“No meu tempo já havia velhos,
mas poucos”, disse Machado de Assis através de um de seus personagens. Hoje há muitos
velhos – podemos dizer com júbilo ou preocupação. Amparados ou abandonados,
eles estão por aí... e por aqui. Alguns nonagenários; outros, porém poucos, já centenários.
Convivo com uma nonagenária, mas na minha infância não conheci ninguém na casa
dos noventa. Dona Sarminda, nossa vizinha, tinha uns oitenta. Outras duas
octogenárias viviam em Vilas Boas: a dona Inácia, que morava num anexo da casa
do Natalino Tibúrcio, filho da dona Sarminda, e a Sadelina. Lembro-me bem da
Sadelina, magra, alta, lavava seus “trapinhos” no chafariz do arraial. A
molecada, que hoje já se encontra nos umbrais da ‘terceira idade’, fazia troça
da ‘desinfeliz’, que respondia com impropérios – sua única defesa. As três
pobres negras nasceram “súditas da coroa imperial ”e eram netas de escravos. A
dona Sarminda, que não tinha documentos oficiais, se referia a fatos antigos
como “no tempo do cativeiro”, ou seja, da ‘escravidão’.
Hoje há velhos bem cuidados pela
família; outros, no entanto, explorados por filhos e netos; e há também aqueles
descartados como tralhas, numa agônica expectativa do fim. Mas nem tudo são
horrores, convenhamos. Nas minhas andanças, costumo cruzar com idosos desfilando
prazenteiros, tomando o sol da manhã ou a “fresca da tarde”, como gosta de
dizer minha mãe. Não raro encontro duas senhoras, ambas de chapéu, que costumam
flanar pelas bandas do Largo do Rosário. De vestidos longos, colares lustrosos
e batom carmim, elas caminham solenes, proseiras
e sem pressa. Paro à distância e as contemplo furtivamente.

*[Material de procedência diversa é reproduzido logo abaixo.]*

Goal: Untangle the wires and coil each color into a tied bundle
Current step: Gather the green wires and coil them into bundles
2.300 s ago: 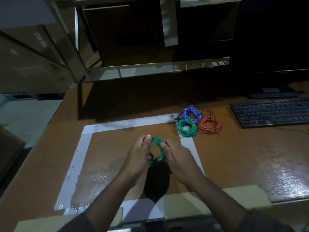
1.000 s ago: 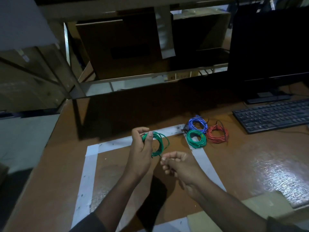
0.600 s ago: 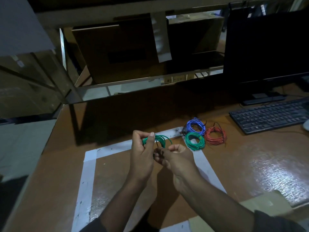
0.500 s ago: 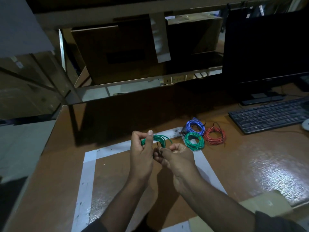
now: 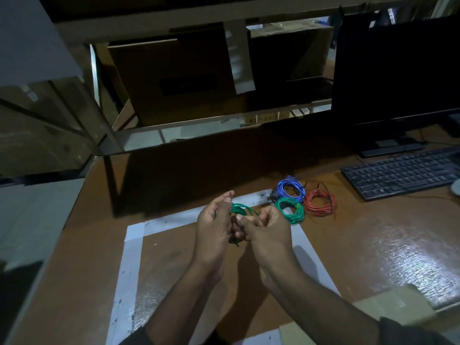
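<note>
**Green Wire Coil Held Above the Taped Square**

Landmark: the white taped square [image 5: 134,247] marked on the brown surface [image 5: 373,257].

1. Held item. A green wire coil [image 5: 242,210] is held in the air above the far half of the taped square, between both hands. Only its upper arc shows; the rest is hidden behind the fingers. A short dark wire end [image 5: 234,242] projects below the hands.

2. Left hand [image 5: 212,227]. The hand stands upright with its back toward the camera. The grip is closed on the left side of the green wire coil: the thumb tip lies against the strands, and the fingers curve round the far side.

3. Right hand [image 5: 265,230]. The fingers are curled inward, with the fingertips meeting the left hand at the lower part of the coil. The grip appears to pinch the wire there; the exact contact point is hidden.

4. Finished items. 3 bundles lie at the far right corner of the taped square:
   - the green bundle [image 5: 290,214], on the tape corner;
   - the blue bundle [image 5: 291,190], just beyond it, touching it;
   - the red bundle [image 5: 320,202], just outside the square, beside the other 2.

5. Other items. A black keyboard [image 5: 403,174] lies well to the right of the taped square. A dark monitor [image 5: 398,70] stands beyond the keyboard.
</note>
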The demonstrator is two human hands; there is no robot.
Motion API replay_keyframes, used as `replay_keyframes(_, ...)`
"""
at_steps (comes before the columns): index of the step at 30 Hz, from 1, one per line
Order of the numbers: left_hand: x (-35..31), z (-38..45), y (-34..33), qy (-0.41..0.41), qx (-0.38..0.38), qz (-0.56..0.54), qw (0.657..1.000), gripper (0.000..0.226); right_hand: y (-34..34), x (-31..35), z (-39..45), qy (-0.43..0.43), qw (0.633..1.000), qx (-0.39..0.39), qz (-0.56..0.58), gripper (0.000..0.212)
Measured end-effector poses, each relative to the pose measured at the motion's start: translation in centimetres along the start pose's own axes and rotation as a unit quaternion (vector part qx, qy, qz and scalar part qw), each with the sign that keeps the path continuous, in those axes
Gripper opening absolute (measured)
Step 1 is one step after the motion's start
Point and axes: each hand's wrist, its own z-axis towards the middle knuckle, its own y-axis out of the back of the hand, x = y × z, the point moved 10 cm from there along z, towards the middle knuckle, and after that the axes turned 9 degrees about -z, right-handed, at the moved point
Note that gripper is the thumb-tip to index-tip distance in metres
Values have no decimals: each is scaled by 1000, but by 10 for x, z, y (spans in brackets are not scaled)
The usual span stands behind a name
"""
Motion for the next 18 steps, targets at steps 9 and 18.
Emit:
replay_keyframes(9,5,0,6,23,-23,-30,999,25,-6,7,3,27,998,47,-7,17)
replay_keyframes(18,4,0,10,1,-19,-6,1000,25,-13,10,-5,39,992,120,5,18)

Outro dia, eu caminhava lendo uma
crônica de Antônio Prata, que costumo deixar para ser “sorvida” quando volto da
escola, após a última aula da semana, numa espécie de fechamento celebrativo de
minha jornada. Plácida como sempre, a rua estava sem trânsito e com poucas
pessoas com quem cruzaria no meu caminho de volta. Descendo a rua perpendicular
à minha, vejo uma velhinha subindo vagarosamente. Uma das mãos segurava o
guarda-sol, enquanto a outra, trêmula, apalpava a amurada, buscando apoio para
caminhar. De início, pensei que fosse uma conhecida que costuma bater de porta
em porta, perguntando onde fica sua casa. Da última vez, trazia consigo um
gatinho, que também parecia estar perdido. Então conduzi ambos, mulher e gato,
por uns quarteirões até que uma amiga nos acudiu, dando-nos informação. Mas
desta vez não era ela, e de perto pude confirmar. Mais alta e um pouco mais
encorpada, esta mulher subia lentamente a ladeira. “Tá dando um passeio?’,
perguntei. “Sim”, respondeu. “Mora por aqui?” “Moro em Jundiaí.” “Então veio
fazer visitas... Tá na casa de alguém?” “Estou na casa do Chicão. Você conhece
o Chicão? Ele mora logo ali...” Animada agora, quis dar uns passos na direção
da casa do Chicão, mas a fiz desistir. “Seu nome?...” “Júlia. Júlia Penedo da
Silva Ferreira!”, disse o nome e sobrenome, conforme o hábito dos de sua
geração. “Muito prazer! Quantos aninhos?...”
“Noventa e quatro!”, respondeu orgulhosa da idade, aquela doce senhorinha.